You can stir like a madman when it's hot--over 50 Celcius and nothing will happen

And you can beat  cold ganache in a mixer until it's fluffy without it splitting

But you can't stir ganache or agitate it when it's between 25 C- to around 50 C

If your ganache is too fat-rich it will split irregardless, so you need a balanced formula


----------



## reyesryanmjaube (Nov 20, 2010)

after lots of experimenting, i finally got it!


----------



## jessiquina (Nov 4, 2005)

reyesryanmjaube said:


> compound milk and compound bittersweet. the first pic is milk. 2nd is bitter


like, fake chocolate? gross. that could be why you are having issues. sorry if that sounds rude, but if you arent using something that has real cocoa butter and cacao, it wont taste good.


----------



## panini (Jul 28, 2001)

Just wanted to add,

Not a good idea to roll the cream, a scald works best.


----------



## reyesryanmjaube (Nov 20, 2010)

what do you mean by 'roll?'


----------



## panini (Jul 28, 2001)

Sorry,

Getting the cream to a rolling boil.


----------



## bekazu (Sep 22, 2009)

I've found that "simple" ganache gives you less headaches if you make it out of a good semi sweet chocolate - 55% or so.

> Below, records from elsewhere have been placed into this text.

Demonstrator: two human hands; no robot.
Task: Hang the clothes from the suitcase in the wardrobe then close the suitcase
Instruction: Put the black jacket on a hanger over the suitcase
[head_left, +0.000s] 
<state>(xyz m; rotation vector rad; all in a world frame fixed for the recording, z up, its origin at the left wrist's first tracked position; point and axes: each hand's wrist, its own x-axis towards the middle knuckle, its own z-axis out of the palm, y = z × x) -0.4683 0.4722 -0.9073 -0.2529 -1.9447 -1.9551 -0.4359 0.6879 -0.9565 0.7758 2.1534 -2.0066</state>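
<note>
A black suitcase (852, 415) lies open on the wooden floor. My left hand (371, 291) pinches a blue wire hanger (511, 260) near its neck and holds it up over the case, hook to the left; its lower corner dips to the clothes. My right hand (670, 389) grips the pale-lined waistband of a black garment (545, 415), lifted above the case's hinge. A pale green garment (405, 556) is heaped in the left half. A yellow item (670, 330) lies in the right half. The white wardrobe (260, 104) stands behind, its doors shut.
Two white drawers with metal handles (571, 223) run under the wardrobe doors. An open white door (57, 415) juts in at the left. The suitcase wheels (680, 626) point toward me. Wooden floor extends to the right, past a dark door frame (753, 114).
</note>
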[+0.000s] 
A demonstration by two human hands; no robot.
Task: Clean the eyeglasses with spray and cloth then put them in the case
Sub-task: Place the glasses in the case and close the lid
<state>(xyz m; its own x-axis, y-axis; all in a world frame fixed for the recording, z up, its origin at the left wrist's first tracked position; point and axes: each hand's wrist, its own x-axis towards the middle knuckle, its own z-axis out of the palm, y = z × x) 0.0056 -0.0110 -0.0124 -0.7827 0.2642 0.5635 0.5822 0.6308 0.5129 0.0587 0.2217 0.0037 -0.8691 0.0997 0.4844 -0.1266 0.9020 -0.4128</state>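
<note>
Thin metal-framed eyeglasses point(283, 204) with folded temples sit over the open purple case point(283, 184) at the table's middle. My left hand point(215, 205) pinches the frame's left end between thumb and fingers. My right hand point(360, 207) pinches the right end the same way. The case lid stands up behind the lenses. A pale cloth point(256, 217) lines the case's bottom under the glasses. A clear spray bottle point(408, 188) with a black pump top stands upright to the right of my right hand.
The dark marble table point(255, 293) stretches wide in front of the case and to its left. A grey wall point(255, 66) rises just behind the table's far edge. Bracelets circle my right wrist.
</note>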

Also the additives that are put into cheap chocolate to make it smooth don't really like to let other ingredients  join  the party.  It's best to stick with a high quality chocolate that has the least amount of ingredients -  cocoa solids, cocoa butter, sugar, milk and vanilla.


----------



## foodpump (Oct 10, 2005)

No milk in high quality chocolate. None. Never was, never will be.

One of N. America's biggest urban myths, prolly started by some notorious advertiser.....

_*Milk chocolate *_on the other hand, has. Usually about 35% cocoa mass, 30% milk powder, and the rest sugar.


----------



## bekazu (Sep 22, 2009)

I didn't realize we were splitting hairs but ...

perhaps you should read the entire post before pontificating...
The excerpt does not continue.